This in turn means that the ratio of capital income to non-capital income must rise, both because the capital stock is getting bigger in relative terms and because the rate of return, r, has increased as we move from r=g to r>g. For example if the capital-income ratio goes from 4 to 6 and r goes from 2 to 5, then capital incomes goes from 8 per cent of non-capital income to 30 per cent[^1]. This can only stop if the stock of physical capital becomes so large as to bring r and g back into line (there’s a big dispute about whether and how this will happen, which I’ll leave for another time), or if non-capital owners begin to consume below their income.
There’s a lot more to Piketty than this, and a lot more to argue about, but I hope this is helpful to at least some readers.

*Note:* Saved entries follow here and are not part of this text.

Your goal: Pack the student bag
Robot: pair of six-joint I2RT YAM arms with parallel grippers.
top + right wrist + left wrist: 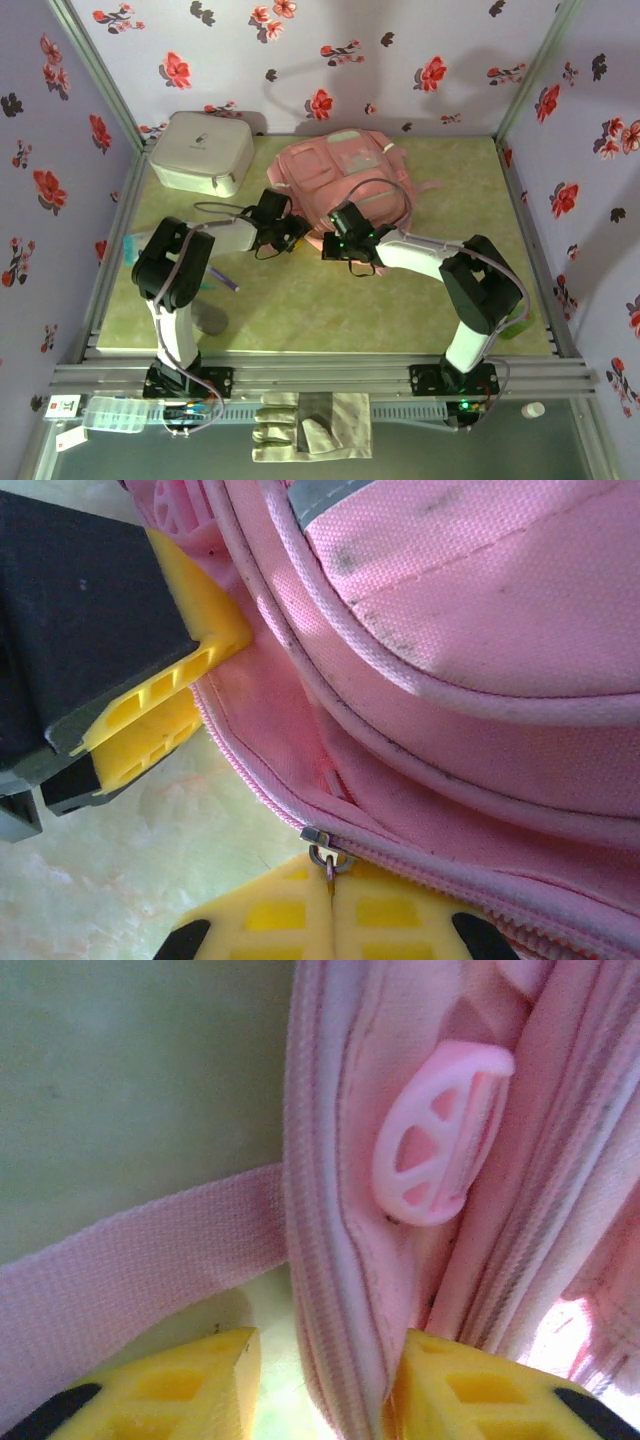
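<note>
The large soft pink fabric student bag (345, 180) is lying at the back middle of the pale green worktop (400, 300), with its near edge between the two arms. The right gripper (330, 880) is pressing its fingers closed on the small metal zip pull (322, 852) at the bag's edge. The left gripper (325, 1360) is standing partly open around the bag's piped seam, one finger touching the fabric, beside a flat pink webbing strap (130, 1260). A white-grey rounded zip case (200, 152) is lying near the bag, to its left.
</note>
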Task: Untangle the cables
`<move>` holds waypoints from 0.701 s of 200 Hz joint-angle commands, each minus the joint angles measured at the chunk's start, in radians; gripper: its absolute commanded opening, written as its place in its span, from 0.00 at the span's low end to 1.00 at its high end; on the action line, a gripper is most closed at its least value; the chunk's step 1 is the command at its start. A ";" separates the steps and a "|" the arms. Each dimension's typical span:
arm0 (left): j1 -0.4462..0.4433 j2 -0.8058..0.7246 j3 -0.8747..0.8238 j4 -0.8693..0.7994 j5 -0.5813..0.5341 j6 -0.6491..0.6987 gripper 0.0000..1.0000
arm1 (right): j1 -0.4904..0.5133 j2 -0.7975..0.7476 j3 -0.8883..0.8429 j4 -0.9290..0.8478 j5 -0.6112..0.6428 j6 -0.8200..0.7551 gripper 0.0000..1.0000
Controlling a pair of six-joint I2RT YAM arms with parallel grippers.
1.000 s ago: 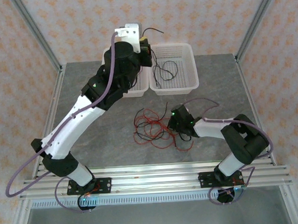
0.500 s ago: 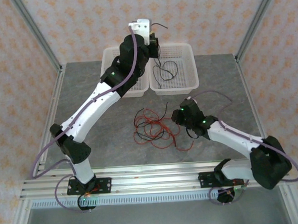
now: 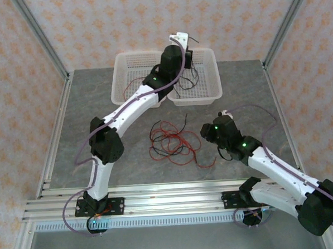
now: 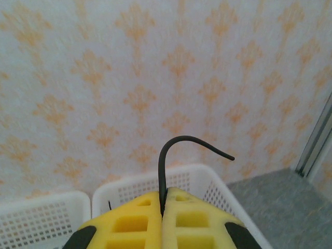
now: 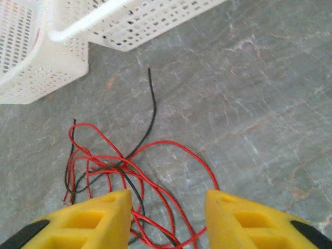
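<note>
the left basket (image 3: 125, 76) and right basket (image 3: 209, 83) sit side by side at the top centre of the table (image 3: 99, 117). the left claw (image 4: 162, 202) hangs over the right basket, pinching a cable (image 4: 162, 166). the tangle (image 3: 170, 142) lies mid-frame below the baskets, with the spread right claw (image 3: 209, 132) just to its right.
</note>
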 commanded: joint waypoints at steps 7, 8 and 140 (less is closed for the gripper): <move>0.006 0.069 0.054 0.047 -0.007 0.009 0.00 | 0.001 -0.056 -0.047 -0.059 0.038 0.036 0.41; 0.006 0.071 0.054 0.047 -0.005 0.010 0.00 | 0.001 -0.058 -0.048 -0.060 0.038 0.036 0.41; 0.006 0.394 0.186 -0.116 0.025 0.007 0.17 | 0.001 -0.072 -0.072 -0.063 0.016 0.046 0.41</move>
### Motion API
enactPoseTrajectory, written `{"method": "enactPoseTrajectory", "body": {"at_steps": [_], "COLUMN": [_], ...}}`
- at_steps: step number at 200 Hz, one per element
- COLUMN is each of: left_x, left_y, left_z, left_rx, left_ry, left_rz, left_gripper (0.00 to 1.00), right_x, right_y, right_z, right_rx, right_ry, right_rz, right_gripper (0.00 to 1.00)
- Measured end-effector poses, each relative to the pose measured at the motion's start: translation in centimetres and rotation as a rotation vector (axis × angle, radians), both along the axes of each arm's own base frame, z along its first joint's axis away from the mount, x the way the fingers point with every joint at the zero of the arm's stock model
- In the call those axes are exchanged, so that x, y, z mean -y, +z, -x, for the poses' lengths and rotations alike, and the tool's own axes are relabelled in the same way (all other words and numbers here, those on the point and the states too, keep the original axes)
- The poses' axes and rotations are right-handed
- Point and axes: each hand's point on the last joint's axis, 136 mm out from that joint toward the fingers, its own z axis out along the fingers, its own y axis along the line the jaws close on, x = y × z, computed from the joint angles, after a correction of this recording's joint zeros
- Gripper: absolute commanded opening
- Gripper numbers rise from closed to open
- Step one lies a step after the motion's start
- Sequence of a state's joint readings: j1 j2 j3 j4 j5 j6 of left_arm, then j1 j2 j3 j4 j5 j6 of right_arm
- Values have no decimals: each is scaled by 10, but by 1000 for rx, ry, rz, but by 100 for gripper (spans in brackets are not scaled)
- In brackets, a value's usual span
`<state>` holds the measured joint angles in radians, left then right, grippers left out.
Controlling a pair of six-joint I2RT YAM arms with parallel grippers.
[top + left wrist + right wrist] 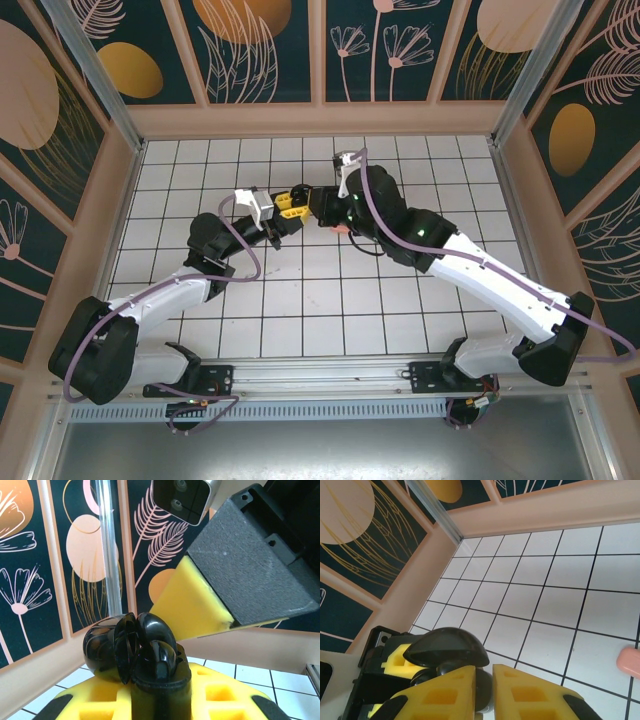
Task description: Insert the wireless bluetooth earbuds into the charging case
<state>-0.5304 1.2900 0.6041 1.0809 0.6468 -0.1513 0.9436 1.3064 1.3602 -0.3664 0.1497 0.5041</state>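
Two pairs of yellow fingers meet above the middle of the desk (250,300), one from each arm.

Left fingers (100,704): pressed in on the lower body of the black case (160,682), one on either side. They hold it upright and clear of the desk, with its mouth turned up toward the other arm. The hold seems meant to keep the case steady as a fixed target.

Lid (107,647): swung back on its hinge, away from the right fingers, so the wells are exposed.

Dark rounded shapes (165,656) sit in the wells and are probably black earbuds already seated. Black on black leaves their number uncertain.

Right fingers (520,677): drawn almost together, with a thin slit between them. Something dark shows in the slit, and it cannot be told whether it is pinched there or merely lies behind. The tips point down at the open case from just above and beside it, and contact cannot be judged. In the right wrist view the domed lid lies just beyond the tips. This narrow posture would suit either lowering a small earbud into a well or nudging the lid shut.

Pink thing (629,662): a rounded object lying on the desk just near of the right fingers, cut by the frame edge. It cannot be told whether it is a case or an earbud.

Patterned walls (260,50): these enclose the desk on its far, left and right sides.
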Motion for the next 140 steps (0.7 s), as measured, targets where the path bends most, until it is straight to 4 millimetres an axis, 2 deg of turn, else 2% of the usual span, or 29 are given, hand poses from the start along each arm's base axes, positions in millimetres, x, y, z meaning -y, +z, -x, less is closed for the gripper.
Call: {"method": "enactPoseTrajectory", "body": {"at_steps": [48, 106, 140], "left_x": [0, 0, 0], "left_y": [0, 0, 0], "left_z": [0, 0, 0], "left_rx": [1, 0, 1], "left_ry": [0, 0, 0], "left_rz": [0, 0, 0], "left_gripper": [0, 0, 0], "right_x": [1, 17, 18], "right_y": [1, 28, 27], "right_z": [0, 8, 5], "right_rx": [5, 55, 55], "right_ry": [-7, -34, -44], "right_rz": [0, -48, -43], "right_gripper": [17, 16, 16]}}
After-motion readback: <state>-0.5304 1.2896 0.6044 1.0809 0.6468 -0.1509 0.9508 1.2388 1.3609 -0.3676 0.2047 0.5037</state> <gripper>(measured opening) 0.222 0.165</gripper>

[^1]: Around 20 per cent of GDP is depreciation, indirect taxes and other things that don’t figure in a labor-capital split, so this translates into a fall in the labor share of all income from a bit over 70 per cent to around 50 per cent, which looks like happening.
{ 154 comments }
Joe 10.13.14 at 5:54 am
That’s no equation…
MPAVictoria 10.13.14 at 6:10 am
I have to admit that formulas leave me befuddled…
mbw 10.13.14 at 6:20 am
A somewhat more complete discussion, still short, may be found at .
mbw 10.13.14 at 6:21 am
http://www.dailykos.com/story/2014/05/31/1303402/-Piketty-for-Dummies
John Quiggin 10.13.14 at 6:23 am
@Joe Pwned! An inequality about inequality is too confusing to talk about, but I’ve added a parenthetical correction
Anderson 10.13.14 at 7:27 am
Economics crosses my eyes, so this is a helpful post.
Joe 10.13.14 at 7:36 am
Thanks for sating my enormously tedious inner pedant, John. One day I hope to be able to resist it.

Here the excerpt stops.